=== What the exercise asks ===
Images are not part of the copy; write out the rest of the data exactly as given.
· · · · ·
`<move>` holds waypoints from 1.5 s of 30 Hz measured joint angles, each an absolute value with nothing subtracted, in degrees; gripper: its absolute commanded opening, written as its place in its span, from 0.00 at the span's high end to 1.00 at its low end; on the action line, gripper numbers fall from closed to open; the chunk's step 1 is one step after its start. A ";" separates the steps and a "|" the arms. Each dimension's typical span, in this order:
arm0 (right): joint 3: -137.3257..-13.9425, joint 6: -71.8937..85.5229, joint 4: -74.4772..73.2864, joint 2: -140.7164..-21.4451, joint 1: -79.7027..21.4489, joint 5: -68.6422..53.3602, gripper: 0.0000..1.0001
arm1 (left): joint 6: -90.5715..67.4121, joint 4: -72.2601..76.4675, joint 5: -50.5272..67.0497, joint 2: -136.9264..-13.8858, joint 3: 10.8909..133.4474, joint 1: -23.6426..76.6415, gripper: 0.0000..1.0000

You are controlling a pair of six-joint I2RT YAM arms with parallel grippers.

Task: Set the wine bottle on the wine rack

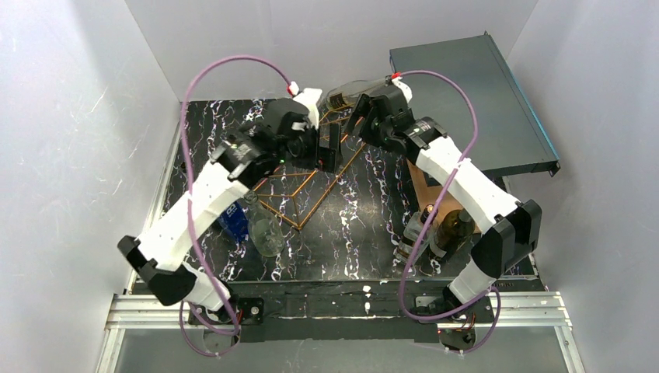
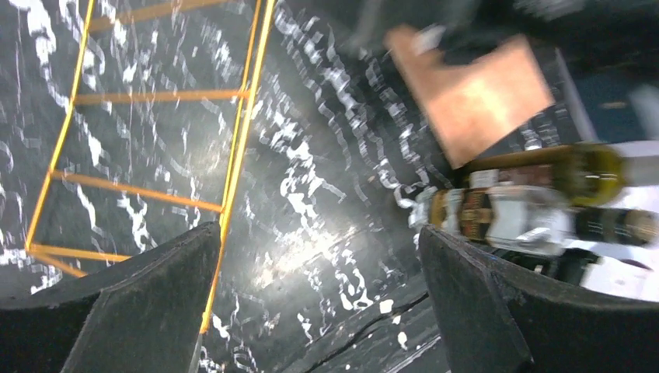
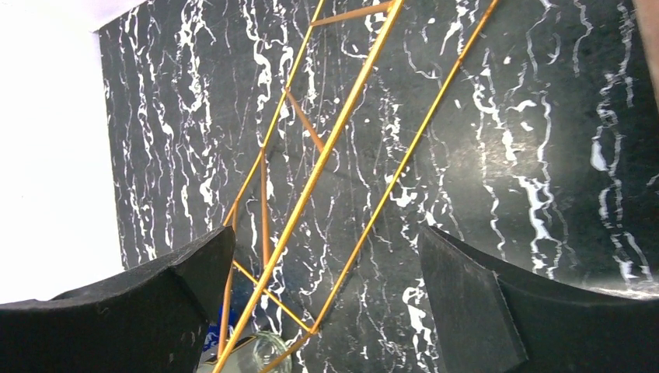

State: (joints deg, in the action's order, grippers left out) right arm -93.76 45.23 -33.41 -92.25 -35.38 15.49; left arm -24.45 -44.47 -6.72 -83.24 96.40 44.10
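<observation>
The copper-gold wire wine rack (image 1: 299,186) lies on the black marble table, running from the middle toward the back. A clear wine bottle with a dark label (image 1: 350,93) lies at the rack's far end, partly hidden behind both grippers; I cannot tell whether it rests on the wires. My left gripper (image 1: 328,149) hovers open and empty over the rack's far part; its wrist view (image 2: 319,295) shows the rack (image 2: 233,148) to the left. My right gripper (image 1: 359,123) is open and empty just in front of that bottle; its wrist view (image 3: 326,303) looks down on the rack (image 3: 326,155).
A clear bottle with a blue label (image 1: 263,229) lies at the rack's near left end. Two more bottles (image 1: 435,233) sit at the front right by my right arm. A brown card (image 1: 423,186) lies on the table. A dark flat box (image 1: 474,101) leans at the back right.
</observation>
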 measured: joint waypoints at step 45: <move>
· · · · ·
=== Output for this task ===
`<move>` holds waypoints from 1.5 s of 30 Hz measured joint angles, each an absolute value with nothing subtracted, in degrees; gripper: its absolute commanded opening, written as its place in its span, from 0.00 at the span's high end to 1.00 at its low end; on the action line, gripper numbers fall from closed to open; the chunk's step 1 is one step after its start. A ";" separates the steps and a "|" the arms. Each dimension's typical span, in this order:
arm0 (right): joint 3: -137.3257..-13.9425, joint 6: -71.8937..85.5229, joint 4: -74.4772..73.2864, joint 2: -140.7164..-21.4451, joint 1: -79.7027..21.4489, joint 5: -68.6422..53.3602, gripper: 0.0000..1.0001
arm1 (left): joint 6: -90.5715..67.4121, joint 4: -72.2601..76.4675, joint 5: -50.5272..67.0497, joint 2: -136.9264..-13.8858, joint 3: 10.8909..133.4474, joint 1: -23.6426..76.6415, gripper: 0.0000..1.0000

You are controlling a pair of six-joint I2RT YAM arms with parallel grippers.

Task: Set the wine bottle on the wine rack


State: (joints deg, in the action's order, grippers left out) right arm -93.76 45.23 -33.41 -92.25 -35.38 15.49; left arm -24.45 -44.47 -6.72 -83.24 96.40 44.10
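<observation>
The copper-gold wire wine rack (image 1: 299,186) lies on the black marble table, running from the middle toward the back. A clear wine bottle with a dark label (image 1: 350,93) lies at the rack's far end, partly hidden behind both grippers; I cannot tell whether it rests on the wires. My left gripper (image 1: 328,149) hovers open and empty over the rack's far part; its wrist view (image 2: 319,295) shows the rack (image 2: 233,148) to the left. My right gripper (image 1: 359,123) is open and empty just in front of that bottle; its wrist view (image 3: 326,303) looks down on the rack (image 3: 326,155).
A clear bottle with a blue label (image 1: 263,229) lies at the rack's near left end. Two more bottles (image 1: 435,233) sit at the front right by my right arm. A brown card (image 1: 423,186) lies on the table. A dark flat box (image 1: 474,101) leans at the back right.
</observation>
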 measured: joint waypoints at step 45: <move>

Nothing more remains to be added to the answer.